▸ **Exercise goal**: Look through the records below for the line with "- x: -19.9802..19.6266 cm" and the line with "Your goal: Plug", then return those lines and all lines between, exactly.

════════

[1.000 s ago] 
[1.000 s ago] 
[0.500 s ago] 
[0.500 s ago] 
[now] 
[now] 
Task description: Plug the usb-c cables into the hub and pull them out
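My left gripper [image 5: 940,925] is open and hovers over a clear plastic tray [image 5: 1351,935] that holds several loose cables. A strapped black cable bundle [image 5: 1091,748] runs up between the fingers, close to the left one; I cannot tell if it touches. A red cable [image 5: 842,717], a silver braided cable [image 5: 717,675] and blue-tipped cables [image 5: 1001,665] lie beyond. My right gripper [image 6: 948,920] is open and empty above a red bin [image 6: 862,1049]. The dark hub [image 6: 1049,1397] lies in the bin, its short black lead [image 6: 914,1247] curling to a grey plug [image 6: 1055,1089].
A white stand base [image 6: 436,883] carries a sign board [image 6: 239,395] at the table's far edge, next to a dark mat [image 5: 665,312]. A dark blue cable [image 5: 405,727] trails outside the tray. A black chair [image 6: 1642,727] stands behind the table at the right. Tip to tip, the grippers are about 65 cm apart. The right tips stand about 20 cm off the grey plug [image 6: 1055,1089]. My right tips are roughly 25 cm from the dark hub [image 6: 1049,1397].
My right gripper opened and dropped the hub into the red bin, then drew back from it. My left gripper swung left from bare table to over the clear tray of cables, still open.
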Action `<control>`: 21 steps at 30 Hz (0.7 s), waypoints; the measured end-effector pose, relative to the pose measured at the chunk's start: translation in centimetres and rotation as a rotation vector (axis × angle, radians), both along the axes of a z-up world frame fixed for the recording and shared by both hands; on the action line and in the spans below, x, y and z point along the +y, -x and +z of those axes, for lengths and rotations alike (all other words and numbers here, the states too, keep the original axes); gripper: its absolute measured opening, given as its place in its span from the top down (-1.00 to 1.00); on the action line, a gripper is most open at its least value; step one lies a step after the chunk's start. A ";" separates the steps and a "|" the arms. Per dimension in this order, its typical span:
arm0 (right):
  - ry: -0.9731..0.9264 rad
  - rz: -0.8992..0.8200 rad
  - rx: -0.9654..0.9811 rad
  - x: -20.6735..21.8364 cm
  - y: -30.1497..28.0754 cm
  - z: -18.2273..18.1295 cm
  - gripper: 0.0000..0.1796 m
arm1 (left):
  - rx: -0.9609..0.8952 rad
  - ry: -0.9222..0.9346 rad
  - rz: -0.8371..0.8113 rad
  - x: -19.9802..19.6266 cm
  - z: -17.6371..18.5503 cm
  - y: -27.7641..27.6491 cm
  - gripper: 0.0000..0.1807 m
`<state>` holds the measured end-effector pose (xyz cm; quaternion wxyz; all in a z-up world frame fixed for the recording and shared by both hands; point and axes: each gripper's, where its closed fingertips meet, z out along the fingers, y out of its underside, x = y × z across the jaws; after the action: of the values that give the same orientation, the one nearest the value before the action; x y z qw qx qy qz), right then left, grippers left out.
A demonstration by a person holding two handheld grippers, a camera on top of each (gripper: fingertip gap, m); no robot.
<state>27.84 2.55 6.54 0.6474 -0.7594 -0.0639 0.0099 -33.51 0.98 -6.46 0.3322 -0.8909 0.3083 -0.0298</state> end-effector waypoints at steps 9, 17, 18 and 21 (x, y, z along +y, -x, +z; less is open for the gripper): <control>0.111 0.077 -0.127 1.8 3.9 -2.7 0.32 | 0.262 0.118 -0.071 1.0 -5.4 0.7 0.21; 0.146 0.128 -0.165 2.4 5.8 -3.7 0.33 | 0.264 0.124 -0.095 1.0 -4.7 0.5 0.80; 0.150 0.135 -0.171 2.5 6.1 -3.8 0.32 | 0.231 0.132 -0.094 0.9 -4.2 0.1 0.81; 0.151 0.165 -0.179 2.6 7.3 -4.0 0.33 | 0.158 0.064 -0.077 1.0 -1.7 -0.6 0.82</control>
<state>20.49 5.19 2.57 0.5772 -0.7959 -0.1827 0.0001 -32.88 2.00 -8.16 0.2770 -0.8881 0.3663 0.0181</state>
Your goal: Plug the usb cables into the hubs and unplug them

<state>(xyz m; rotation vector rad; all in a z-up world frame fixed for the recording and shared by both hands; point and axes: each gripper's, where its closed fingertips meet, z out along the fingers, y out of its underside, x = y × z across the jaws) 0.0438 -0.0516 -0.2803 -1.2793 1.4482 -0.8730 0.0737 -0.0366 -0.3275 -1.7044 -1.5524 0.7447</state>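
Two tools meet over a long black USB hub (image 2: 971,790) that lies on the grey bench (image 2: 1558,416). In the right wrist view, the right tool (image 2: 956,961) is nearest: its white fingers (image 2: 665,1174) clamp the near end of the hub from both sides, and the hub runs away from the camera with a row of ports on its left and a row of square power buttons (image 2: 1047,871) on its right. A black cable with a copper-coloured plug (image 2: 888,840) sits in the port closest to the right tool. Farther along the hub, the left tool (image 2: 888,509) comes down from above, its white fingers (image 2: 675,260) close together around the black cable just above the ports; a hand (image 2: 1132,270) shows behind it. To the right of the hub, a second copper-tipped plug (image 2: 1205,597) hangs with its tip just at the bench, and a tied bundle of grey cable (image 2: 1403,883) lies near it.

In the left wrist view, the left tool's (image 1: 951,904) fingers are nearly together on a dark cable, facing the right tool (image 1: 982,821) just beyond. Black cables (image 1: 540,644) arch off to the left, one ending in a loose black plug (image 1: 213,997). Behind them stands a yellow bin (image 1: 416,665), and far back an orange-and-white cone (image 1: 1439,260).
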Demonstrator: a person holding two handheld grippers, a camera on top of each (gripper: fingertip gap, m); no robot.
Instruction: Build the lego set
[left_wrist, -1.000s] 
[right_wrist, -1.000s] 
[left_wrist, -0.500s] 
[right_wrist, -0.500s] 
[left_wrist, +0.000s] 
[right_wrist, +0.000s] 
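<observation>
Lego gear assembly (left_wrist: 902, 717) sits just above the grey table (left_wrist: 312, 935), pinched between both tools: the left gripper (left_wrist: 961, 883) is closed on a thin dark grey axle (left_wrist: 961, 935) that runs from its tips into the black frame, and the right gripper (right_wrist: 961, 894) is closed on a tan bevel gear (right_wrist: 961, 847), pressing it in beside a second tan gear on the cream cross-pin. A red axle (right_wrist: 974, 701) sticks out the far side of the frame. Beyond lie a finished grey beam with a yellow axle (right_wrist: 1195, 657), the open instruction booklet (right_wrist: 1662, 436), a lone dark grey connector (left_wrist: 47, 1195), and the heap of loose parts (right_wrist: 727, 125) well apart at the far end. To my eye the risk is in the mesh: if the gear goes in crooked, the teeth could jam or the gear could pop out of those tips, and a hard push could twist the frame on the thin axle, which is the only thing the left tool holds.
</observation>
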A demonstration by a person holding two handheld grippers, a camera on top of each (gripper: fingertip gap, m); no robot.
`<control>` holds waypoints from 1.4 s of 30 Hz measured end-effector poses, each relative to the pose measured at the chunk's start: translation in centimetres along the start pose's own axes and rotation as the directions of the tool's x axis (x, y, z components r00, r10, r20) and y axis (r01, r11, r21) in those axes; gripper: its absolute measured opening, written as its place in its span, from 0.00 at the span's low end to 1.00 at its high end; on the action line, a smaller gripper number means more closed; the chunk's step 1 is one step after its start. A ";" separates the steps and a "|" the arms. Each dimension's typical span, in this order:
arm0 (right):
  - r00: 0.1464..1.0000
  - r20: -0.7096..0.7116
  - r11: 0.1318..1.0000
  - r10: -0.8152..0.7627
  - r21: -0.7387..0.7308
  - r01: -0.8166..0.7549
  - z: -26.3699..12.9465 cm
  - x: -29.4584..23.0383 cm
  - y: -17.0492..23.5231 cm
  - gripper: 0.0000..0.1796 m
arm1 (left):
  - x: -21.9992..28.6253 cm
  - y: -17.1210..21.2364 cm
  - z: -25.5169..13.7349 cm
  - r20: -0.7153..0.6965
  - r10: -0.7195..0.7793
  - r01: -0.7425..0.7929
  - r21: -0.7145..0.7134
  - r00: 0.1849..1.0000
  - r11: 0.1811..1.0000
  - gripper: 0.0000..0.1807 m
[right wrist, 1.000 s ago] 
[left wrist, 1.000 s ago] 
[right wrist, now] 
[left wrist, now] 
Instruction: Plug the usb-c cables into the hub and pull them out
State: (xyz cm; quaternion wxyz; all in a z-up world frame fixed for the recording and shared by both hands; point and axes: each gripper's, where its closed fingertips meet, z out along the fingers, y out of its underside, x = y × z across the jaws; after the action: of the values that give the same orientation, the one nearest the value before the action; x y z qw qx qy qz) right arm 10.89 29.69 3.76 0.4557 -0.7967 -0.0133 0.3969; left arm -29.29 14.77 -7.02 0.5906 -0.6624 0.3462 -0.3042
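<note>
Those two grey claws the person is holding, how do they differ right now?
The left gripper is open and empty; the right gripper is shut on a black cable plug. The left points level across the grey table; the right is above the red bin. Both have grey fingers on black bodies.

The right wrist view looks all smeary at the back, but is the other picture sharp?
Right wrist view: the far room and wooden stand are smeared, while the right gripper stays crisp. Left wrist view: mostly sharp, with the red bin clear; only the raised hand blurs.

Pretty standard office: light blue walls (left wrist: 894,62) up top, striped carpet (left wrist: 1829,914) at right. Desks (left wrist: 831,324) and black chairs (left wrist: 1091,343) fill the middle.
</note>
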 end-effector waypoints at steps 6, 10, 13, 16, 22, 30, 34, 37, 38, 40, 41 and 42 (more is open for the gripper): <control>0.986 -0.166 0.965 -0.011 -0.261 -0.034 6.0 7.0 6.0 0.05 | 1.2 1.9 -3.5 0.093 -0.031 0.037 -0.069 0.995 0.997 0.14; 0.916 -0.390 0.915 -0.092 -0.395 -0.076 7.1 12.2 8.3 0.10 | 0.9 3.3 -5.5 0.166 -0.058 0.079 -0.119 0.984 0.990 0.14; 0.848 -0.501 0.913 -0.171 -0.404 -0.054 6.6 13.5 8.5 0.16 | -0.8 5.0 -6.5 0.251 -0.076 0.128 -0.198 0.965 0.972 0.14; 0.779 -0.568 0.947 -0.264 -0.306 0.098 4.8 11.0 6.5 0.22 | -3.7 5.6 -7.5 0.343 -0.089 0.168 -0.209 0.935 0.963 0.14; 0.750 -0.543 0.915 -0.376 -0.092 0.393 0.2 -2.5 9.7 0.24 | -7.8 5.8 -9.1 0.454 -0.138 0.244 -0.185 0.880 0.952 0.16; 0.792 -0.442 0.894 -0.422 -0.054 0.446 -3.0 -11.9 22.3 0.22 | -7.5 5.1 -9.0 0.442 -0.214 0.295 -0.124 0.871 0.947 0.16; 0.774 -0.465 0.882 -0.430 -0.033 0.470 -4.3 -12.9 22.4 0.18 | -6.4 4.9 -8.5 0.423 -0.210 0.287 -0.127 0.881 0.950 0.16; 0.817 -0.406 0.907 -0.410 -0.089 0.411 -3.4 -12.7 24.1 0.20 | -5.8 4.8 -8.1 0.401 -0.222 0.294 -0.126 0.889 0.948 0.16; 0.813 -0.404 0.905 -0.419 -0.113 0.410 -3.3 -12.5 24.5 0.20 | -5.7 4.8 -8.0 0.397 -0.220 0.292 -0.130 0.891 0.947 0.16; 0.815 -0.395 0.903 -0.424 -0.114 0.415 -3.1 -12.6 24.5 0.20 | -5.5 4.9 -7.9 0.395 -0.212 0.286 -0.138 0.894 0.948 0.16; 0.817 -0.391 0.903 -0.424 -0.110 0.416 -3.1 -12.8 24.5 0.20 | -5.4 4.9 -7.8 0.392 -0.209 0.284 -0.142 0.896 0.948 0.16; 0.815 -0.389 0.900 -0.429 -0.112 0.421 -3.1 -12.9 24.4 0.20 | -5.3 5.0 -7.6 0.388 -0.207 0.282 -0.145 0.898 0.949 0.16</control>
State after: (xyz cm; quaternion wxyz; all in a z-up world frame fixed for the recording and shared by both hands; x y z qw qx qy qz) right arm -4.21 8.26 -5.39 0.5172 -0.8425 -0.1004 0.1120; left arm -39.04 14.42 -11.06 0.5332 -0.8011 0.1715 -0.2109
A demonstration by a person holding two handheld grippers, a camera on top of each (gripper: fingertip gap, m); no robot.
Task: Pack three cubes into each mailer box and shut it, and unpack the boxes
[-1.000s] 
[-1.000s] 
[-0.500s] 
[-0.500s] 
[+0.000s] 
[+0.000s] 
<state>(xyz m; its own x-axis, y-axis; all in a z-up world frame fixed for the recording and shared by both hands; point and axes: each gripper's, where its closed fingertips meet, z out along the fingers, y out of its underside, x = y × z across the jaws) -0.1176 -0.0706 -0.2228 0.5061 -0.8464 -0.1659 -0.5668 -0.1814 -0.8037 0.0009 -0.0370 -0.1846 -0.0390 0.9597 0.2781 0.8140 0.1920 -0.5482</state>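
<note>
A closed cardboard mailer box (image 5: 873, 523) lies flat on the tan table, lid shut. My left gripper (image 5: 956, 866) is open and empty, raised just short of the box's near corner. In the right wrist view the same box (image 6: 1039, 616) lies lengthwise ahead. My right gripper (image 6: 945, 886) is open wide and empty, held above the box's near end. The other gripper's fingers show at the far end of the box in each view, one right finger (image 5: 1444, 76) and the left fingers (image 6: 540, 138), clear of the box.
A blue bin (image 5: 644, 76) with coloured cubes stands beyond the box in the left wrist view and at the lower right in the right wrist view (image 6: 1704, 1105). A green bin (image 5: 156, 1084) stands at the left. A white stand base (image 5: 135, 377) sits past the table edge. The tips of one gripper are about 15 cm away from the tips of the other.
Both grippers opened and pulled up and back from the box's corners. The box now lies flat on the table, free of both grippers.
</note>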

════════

▸ **Task result**:
  - x: -19.9802..19.6266 cm
  - z: -17.6371..18.5503 cm
  - y: -27.7641..27.6491 cm
  - gripper: 0.0000..0.1807 m
`<state>` holds the measured end-effector pose (xyz cm; quaternion wxyz; all in a z-up world frame fixed for the recording and shared by both hands; point and axes: each gripper's, where its closed fingertips meet, z out along the fingers, y out of its underside, x = y × z across the jaws; after the action: of the values that give the same orientation, the one nearest the value before the action; x y z qw qx qy qz), right then left, grippers left out.
A demonstration by a person holding two handheld grippers, a camera on top of each (gripper: fingertip gap, m); no robot.
<state>27.84 2.55 6.54 0.6474 -0.7594 -0.0639 0.0099 -33.51 0.98 -6.46 0.3322 -0.8909 0.3083 -0.0298</state> end-effector waypoints at steps 9, 17, 18 and 21 (x, y, z along +y, -x, +z; less is open for the gripper): <control>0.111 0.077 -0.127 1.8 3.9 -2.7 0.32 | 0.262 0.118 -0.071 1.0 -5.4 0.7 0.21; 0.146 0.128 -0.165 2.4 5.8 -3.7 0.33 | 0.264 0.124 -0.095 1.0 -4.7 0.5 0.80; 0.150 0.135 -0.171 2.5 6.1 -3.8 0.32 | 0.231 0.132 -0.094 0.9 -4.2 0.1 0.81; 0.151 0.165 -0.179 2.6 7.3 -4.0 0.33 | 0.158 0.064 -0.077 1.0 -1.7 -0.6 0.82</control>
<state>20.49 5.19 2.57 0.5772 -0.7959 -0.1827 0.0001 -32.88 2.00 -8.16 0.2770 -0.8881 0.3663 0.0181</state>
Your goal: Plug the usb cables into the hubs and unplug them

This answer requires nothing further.